> **How to complete this task**
Below are entries; work out how many of their lines hold "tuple", giving only that number.

*** Opening of Study material ***

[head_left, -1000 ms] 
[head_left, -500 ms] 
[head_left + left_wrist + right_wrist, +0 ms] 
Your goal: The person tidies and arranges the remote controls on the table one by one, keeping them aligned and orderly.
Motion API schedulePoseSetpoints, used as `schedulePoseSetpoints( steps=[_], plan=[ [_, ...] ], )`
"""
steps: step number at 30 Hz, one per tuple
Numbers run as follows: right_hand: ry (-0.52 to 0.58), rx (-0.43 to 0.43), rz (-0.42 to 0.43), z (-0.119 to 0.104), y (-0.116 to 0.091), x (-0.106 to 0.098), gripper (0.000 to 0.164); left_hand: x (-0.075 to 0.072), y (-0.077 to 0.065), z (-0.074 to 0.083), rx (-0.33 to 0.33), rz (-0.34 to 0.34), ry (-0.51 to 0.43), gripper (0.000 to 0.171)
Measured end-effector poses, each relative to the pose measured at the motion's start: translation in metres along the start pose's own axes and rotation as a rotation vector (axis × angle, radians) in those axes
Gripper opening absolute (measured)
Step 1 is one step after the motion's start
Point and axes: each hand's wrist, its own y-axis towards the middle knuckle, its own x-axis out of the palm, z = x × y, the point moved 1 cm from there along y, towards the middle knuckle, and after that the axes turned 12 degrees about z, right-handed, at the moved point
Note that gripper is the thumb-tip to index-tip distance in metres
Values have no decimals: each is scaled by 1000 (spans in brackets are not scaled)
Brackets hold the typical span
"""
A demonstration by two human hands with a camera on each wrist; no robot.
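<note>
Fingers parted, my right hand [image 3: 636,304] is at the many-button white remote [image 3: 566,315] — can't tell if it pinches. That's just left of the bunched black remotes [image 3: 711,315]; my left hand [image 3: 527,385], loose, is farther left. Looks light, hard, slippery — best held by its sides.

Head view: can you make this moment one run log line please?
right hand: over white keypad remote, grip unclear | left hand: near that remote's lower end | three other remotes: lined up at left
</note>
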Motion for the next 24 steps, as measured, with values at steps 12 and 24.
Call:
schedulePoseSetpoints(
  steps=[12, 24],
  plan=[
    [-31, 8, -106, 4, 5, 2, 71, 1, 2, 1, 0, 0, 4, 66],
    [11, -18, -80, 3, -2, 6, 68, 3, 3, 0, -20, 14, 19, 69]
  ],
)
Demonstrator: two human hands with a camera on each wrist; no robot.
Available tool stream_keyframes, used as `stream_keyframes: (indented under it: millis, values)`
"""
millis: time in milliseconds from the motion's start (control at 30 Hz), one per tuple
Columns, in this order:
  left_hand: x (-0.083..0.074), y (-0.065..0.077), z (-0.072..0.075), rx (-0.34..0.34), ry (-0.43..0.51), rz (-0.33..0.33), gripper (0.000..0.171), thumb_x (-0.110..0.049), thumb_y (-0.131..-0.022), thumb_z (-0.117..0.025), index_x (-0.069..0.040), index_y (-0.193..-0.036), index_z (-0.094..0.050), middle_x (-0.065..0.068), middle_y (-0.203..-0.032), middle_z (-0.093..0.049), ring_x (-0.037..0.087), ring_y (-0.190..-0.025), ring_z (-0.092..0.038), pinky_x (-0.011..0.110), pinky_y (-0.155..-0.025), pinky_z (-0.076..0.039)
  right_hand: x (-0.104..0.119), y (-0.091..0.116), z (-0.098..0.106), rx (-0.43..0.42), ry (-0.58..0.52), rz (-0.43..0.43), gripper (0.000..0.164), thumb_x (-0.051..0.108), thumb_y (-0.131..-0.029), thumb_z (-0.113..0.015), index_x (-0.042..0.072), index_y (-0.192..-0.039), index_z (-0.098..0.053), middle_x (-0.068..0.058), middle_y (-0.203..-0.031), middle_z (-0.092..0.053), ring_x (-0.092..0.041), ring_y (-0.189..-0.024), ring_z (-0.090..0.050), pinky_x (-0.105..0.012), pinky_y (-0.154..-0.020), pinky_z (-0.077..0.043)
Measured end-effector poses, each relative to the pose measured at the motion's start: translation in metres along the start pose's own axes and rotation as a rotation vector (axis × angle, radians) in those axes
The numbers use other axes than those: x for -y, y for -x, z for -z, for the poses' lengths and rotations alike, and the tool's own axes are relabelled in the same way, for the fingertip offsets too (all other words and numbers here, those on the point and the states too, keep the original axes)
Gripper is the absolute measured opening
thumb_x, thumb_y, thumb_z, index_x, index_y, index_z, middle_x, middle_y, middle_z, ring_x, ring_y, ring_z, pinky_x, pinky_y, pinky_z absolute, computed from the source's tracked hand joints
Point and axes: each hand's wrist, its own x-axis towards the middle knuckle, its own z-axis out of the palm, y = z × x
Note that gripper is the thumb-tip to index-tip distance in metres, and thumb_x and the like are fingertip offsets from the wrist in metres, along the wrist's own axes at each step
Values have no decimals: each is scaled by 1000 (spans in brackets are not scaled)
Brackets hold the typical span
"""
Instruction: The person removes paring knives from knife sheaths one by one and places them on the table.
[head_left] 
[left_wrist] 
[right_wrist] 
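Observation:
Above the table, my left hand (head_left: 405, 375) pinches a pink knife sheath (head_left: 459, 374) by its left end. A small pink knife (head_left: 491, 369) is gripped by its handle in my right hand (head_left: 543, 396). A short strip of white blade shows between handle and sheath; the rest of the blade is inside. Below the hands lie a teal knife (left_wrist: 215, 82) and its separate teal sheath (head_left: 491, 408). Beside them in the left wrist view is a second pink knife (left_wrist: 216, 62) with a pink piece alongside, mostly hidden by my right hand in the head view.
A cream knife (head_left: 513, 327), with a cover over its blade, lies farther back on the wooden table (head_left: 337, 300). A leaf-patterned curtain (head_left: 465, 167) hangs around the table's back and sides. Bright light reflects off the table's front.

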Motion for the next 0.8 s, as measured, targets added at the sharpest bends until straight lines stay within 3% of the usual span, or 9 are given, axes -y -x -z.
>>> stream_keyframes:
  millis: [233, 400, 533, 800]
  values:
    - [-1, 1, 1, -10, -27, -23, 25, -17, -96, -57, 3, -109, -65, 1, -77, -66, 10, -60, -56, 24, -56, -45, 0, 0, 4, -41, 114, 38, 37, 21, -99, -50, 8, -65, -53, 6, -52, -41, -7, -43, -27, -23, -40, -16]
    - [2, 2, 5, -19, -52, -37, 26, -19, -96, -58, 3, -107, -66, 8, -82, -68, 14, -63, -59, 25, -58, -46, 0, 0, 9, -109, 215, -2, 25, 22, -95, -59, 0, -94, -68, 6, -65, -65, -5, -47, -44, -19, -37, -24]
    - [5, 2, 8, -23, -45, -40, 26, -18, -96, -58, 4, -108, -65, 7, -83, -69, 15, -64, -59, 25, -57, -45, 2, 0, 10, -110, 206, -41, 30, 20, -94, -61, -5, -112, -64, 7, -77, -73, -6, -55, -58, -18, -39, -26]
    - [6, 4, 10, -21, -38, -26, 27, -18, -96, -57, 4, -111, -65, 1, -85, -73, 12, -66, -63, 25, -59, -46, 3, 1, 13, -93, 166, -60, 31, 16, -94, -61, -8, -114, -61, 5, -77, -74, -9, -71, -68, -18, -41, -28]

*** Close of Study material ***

> **Answer to this exercise**
2